Buying a REO or foreclosure in Edmond

What is an REO?

REO's or Real Estate Owned are properties that have gone through foreclosure and are now possessed by the bank or mortgage company. This is unlike real estate up for foreclosure auction. When buying a property during a foreclosure sale, you must pay at least the loan balance plus any interest and other fees accumulated during the foreclosure process. The buyer must also be able to pay with cash in hand. Finally, you'll receive the property completely as is. That possibly may include prevailing liens and even current residents that need to be removed.

A REO, by contrast, is a much neater and attractive transaction. The REO property did not find a buyer during foreclosure auction. The lender now owns it. The lender will attend to the elimination of tax liens, evict occupants if needed and generally arrange for the issuance of a title insurance policy to the buyer at closing. Do be aware that REOs may be exempt from normal disclosure requirements.
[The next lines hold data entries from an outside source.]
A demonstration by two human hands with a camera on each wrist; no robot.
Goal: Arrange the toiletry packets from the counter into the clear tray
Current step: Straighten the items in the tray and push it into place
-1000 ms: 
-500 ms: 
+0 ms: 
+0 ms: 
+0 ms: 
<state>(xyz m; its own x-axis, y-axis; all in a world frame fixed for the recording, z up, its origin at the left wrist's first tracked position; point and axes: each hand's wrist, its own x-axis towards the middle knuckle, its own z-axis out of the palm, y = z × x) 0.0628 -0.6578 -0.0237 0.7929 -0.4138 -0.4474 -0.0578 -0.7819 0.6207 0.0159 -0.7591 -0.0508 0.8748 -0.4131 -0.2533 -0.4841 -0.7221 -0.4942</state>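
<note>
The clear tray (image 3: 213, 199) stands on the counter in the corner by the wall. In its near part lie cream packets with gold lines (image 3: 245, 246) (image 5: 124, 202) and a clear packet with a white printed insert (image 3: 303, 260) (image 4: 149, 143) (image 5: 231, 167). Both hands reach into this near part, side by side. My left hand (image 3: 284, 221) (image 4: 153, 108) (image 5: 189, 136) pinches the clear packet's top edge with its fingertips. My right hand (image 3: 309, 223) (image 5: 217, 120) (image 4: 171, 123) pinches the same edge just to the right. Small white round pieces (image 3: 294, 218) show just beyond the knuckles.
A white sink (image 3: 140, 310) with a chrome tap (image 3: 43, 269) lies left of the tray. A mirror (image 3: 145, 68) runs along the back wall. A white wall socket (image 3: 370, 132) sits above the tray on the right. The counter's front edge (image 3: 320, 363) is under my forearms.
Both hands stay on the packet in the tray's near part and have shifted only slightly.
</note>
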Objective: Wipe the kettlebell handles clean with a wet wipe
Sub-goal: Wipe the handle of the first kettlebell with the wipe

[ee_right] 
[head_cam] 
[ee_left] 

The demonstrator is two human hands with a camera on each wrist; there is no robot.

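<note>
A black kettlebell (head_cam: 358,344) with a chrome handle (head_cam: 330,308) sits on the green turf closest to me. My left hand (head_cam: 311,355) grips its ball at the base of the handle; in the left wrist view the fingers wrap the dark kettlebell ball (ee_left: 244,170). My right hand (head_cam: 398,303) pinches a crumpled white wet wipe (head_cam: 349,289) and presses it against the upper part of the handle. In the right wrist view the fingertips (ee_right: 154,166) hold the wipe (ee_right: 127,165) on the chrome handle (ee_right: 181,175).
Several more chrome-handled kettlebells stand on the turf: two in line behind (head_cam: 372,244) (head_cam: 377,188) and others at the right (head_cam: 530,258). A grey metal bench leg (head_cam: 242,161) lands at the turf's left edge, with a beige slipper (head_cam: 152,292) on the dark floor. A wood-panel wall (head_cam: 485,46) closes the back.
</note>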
For instance, in Calfornia, banks do not have to give a Transfer Disclosure Statement, a document that usually requires sellers to disclose any defects they are knowledgeable of.

Is an REO in Edmond a bargain?

It is sometimes though that any REO must be a good deal and an possibility for easy money. This isn't always true. You have to be cautious about buying a REO if your intent is to make money off of it. While it's true that the bank is often anxious to sell it quickly, they are also strongly motivated to get as much as they can for it. When contemplating the value of a REO, you need to look closely at comparable sales in the neighborhood and be sure to take into account the time and cost of any repairs or remodeling needed to prepare the house for resale. The bargains with money making potential exist, and many people do very well buying and selling foreclosures. However there are also many REO's that are not good buys and may lose money.

Prepared to make an offer?

Most mortgage companies have a REO department that you'll work with when buying a REO property from them. Usually the REO department will use a listing agent to get their REO properties listed on the local MLS. Prior to making your offer, you'll want to contact either the listing agent or REO department at the bank and learn as much as you can about what they know about the condition of the property and what their process is for accepting offers. Since banks usually sell REO properties "as is", you may want to include an inspection contingency in your offer that gives you time to check for hidden damage and cancel the offer if you find it.

As with making any offer on real estate, providing documentation of your ability to pay may make your offer more attractive, such as a pre-approval letter from a lender. Once you've made your offer, you can expect the bank to make a counter offer. Then it will be your decision whether to accept their counter, or offer a counter to the counter offer. Understand, you'll be dealing with a process that probably involves several people at the bank, and they don't work evenings or weekends. It's typical for the process of offers and counter offers to take days or even weeks.